Les réformes écrites à l’encre étrangère
Dans de nombreux pays africains, le recours aux cabinets de conseil internationaux est devenu une pratique courante pour élaborer des stratégies économiques, des plans sectoriels ou des réformes institutionnelles. Ces prestations mobilisent des montants significatifs. Selon des estimations issues de documents budgétaires et de rapports d’institutions financières internationales, les dépenses de conseil peuvent représenter entre 5 % et 10 % des budgets de projets financés par des bailleurs dans certains cas, soit plusieurs dizaines de milliards de FCFA par an pour certains États. Cette externalisation est souvent justifiée par un déficit de capacités techniques internes ou par l’exigence des partenaires financiers de recourir à des expertises reconnues.
Cette dépendance n’est pas neutre sur le plan économique. Les cabinets produisent des diagnostics et des feuilles de route souvent standardisés, parfois peu adaptés aux contraintes administratives, sociales ou politiques locales. Dans plusieurs pays, des stratégies successives se sont empilées sans réelle continuité, faute d’appropriation par les administrations nationales. Le coût n’est donc pas uniquement financier. Il se traduit aussi par une faible mise en œuvre des réformes, des retards dans les projets et une perte de crédibilité des politiques publiques annoncées mais rarement appliquées.

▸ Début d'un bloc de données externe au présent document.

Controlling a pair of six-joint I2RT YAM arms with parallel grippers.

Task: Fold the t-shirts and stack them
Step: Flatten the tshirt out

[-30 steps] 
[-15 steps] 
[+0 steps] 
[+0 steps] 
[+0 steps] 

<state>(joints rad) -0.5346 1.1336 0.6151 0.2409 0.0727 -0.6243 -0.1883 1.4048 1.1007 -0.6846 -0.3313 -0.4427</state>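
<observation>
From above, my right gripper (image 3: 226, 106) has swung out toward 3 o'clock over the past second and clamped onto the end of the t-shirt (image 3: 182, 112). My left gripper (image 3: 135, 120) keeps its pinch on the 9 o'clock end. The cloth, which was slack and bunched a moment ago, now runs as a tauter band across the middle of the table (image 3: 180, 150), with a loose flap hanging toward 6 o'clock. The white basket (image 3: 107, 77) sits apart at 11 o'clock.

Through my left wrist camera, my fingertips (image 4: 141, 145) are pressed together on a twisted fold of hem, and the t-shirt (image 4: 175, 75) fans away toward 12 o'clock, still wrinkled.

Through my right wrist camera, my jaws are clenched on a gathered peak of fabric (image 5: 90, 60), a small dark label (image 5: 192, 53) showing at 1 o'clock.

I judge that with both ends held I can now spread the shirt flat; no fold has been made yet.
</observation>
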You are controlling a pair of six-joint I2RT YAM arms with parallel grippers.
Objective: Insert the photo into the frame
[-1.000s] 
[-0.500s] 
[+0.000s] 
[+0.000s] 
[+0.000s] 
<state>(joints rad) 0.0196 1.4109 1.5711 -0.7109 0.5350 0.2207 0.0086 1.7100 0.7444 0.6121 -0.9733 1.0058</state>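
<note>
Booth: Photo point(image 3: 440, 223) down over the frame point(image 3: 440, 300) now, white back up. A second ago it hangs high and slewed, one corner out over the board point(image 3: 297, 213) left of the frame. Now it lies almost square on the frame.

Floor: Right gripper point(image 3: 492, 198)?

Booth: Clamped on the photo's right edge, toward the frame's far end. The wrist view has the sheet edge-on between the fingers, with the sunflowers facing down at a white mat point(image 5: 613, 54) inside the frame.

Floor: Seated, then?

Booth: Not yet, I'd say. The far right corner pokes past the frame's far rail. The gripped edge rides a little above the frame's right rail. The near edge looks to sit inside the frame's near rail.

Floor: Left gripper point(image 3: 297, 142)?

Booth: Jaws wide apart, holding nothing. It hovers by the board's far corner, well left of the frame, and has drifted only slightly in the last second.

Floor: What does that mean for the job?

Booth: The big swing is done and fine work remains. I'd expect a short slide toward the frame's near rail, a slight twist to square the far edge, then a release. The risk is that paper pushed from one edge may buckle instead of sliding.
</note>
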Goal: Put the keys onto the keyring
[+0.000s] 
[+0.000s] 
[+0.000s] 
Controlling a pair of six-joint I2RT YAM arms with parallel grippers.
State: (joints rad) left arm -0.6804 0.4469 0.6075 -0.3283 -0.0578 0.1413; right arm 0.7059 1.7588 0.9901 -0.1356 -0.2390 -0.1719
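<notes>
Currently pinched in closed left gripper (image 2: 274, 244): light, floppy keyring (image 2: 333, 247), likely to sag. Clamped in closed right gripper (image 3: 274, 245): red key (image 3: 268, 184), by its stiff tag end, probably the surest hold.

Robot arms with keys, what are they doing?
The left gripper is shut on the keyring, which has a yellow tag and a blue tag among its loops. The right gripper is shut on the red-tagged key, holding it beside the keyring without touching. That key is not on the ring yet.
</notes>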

La question du transfert de compétences reste centrale. Si certains contrats incluent des volets de formation, ceux‑ci demeurent souvent marginaux par rapport au cœur de la mission. Des audits menés dans plusieurs ministères des Finances et de la Planification indiquent que, cinq ans après la fin de grands programmes de conseil, la dépendance demeure inchangée et les équipes locales continuent de solliciter une expertise extérieure pour des tâches similaires. Cette situation entretient un cercle où la faiblesse des capacités justifie de nouveaux contrats, sans réduction progressive du recours aux consultants.
À moyen terme, cette dynamique pèse sur la souveraineté économique et budgétaire. Une part croissante de la conception des politiques publiques échappe aux administrations nationales, tandis que les ressources mobilisées pour le conseil ne sont pas investies dans le renforcement durable des institutions. Certains pays tentent désormais de rééquilibrer cette relation en plafonnant les dépenses de conseil, en imposant des équipes mixtes avec des experts nationaux ou en conditionnant les contrats à des résultats mesurables en matière de compétences transférées. L’enjeu n’est pas de se passer totalement de l’expertise internationale, mais de la transformer en levier d’autonomie plutôt qu’en dépendance structurelle.